REQUIRED ACTION -
Reproduce the section of the listing that begins at the line containing "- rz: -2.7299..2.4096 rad" and finishes at the line containing "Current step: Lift". Include both end lines and nothing beyond them.

AVAILABLE DATA section start

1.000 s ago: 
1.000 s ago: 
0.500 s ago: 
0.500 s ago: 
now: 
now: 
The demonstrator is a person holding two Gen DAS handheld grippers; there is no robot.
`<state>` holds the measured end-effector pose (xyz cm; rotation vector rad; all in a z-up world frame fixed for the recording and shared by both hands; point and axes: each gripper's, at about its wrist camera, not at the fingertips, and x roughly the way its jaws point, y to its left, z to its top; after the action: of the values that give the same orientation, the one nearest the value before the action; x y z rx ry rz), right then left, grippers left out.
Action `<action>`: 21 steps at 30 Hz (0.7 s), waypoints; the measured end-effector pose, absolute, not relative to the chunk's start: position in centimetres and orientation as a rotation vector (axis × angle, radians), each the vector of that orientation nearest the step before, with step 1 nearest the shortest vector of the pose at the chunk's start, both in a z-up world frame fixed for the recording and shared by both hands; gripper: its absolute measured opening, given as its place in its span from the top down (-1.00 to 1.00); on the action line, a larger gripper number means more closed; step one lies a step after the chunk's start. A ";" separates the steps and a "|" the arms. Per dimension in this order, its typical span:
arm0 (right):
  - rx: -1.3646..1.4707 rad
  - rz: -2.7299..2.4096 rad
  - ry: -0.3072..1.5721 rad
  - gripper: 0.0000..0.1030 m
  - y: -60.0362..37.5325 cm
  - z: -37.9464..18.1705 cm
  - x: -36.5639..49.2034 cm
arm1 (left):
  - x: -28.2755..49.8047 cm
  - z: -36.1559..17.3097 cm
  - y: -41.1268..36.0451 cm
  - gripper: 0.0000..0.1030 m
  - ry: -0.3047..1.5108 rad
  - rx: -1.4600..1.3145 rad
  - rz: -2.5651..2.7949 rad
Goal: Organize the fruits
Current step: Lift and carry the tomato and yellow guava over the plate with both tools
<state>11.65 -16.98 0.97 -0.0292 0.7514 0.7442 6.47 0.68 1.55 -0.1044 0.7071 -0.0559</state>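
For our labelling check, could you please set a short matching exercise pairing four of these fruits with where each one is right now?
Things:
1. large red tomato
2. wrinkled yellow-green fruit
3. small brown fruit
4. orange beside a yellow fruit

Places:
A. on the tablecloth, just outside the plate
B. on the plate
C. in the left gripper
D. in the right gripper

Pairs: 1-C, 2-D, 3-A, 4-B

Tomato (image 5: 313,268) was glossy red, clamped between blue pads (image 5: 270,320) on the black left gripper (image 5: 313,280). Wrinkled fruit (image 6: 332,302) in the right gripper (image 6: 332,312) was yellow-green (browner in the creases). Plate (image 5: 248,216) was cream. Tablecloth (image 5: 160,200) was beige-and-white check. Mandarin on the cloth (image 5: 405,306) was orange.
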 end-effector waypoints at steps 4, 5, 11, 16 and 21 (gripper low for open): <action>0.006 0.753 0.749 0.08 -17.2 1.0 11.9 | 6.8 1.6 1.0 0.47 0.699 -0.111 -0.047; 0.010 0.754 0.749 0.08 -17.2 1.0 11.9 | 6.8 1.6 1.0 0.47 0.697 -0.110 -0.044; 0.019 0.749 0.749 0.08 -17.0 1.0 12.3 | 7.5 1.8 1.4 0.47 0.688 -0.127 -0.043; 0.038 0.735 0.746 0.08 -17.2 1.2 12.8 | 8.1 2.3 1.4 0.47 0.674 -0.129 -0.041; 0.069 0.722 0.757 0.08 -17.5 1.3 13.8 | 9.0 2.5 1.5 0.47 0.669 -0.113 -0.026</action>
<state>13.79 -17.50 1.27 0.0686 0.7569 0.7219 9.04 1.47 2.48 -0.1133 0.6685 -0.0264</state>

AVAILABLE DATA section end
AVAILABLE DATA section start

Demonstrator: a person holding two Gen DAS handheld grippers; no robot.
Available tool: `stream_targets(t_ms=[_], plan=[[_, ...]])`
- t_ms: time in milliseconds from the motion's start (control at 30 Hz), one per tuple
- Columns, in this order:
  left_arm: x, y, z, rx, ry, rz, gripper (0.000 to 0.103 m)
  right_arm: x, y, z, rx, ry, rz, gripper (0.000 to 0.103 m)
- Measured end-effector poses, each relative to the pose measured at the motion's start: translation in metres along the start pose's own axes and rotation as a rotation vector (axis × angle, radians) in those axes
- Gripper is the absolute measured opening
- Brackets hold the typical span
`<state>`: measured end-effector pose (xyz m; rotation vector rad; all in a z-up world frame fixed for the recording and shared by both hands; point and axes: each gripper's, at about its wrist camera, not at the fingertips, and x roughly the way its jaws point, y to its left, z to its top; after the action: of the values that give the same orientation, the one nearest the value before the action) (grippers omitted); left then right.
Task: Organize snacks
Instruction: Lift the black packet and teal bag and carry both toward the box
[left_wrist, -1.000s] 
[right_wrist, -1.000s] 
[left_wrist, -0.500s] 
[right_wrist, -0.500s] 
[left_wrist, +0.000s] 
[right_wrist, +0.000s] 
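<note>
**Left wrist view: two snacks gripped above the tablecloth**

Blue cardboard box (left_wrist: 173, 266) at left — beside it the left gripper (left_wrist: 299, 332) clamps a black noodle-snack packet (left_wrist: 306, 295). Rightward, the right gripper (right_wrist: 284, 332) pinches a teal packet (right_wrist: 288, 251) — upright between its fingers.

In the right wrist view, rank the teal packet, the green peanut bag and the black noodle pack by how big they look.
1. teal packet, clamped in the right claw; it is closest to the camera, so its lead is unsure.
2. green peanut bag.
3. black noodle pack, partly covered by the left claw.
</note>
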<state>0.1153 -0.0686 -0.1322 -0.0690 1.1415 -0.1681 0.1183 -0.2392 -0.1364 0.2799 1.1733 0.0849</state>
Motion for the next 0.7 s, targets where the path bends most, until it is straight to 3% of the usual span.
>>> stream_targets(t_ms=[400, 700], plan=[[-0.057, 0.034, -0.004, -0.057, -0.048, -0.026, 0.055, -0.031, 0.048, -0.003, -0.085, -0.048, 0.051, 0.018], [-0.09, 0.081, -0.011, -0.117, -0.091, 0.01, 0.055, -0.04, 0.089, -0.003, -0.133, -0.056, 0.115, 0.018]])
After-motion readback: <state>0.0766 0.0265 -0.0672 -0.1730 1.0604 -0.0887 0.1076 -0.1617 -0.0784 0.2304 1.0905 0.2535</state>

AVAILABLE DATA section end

REPLY -
  - rz: -2.7299..2.4096 rad
  - ry: -0.3072..1.5721 rad
  - gripper: 0.0000..0.1030 m
  - y: -60.0362..37.5325 cm
  - z: -37.9464..18.1705 cm
  - x: -36.5639..49.2034 cm
arm1 (left):
  - x: -28.2755..49.8047 cm
  - z: -36.1559..17.3097 cm
  - y: -41.1268..36.0451 cm
  - gripper: 0.0000..0.1030 m
  - ry: -0.3047..1.5108 rad
  - rx: -1.4600..1.3145 rad
  - rz: -2.5651..2.7949 rad
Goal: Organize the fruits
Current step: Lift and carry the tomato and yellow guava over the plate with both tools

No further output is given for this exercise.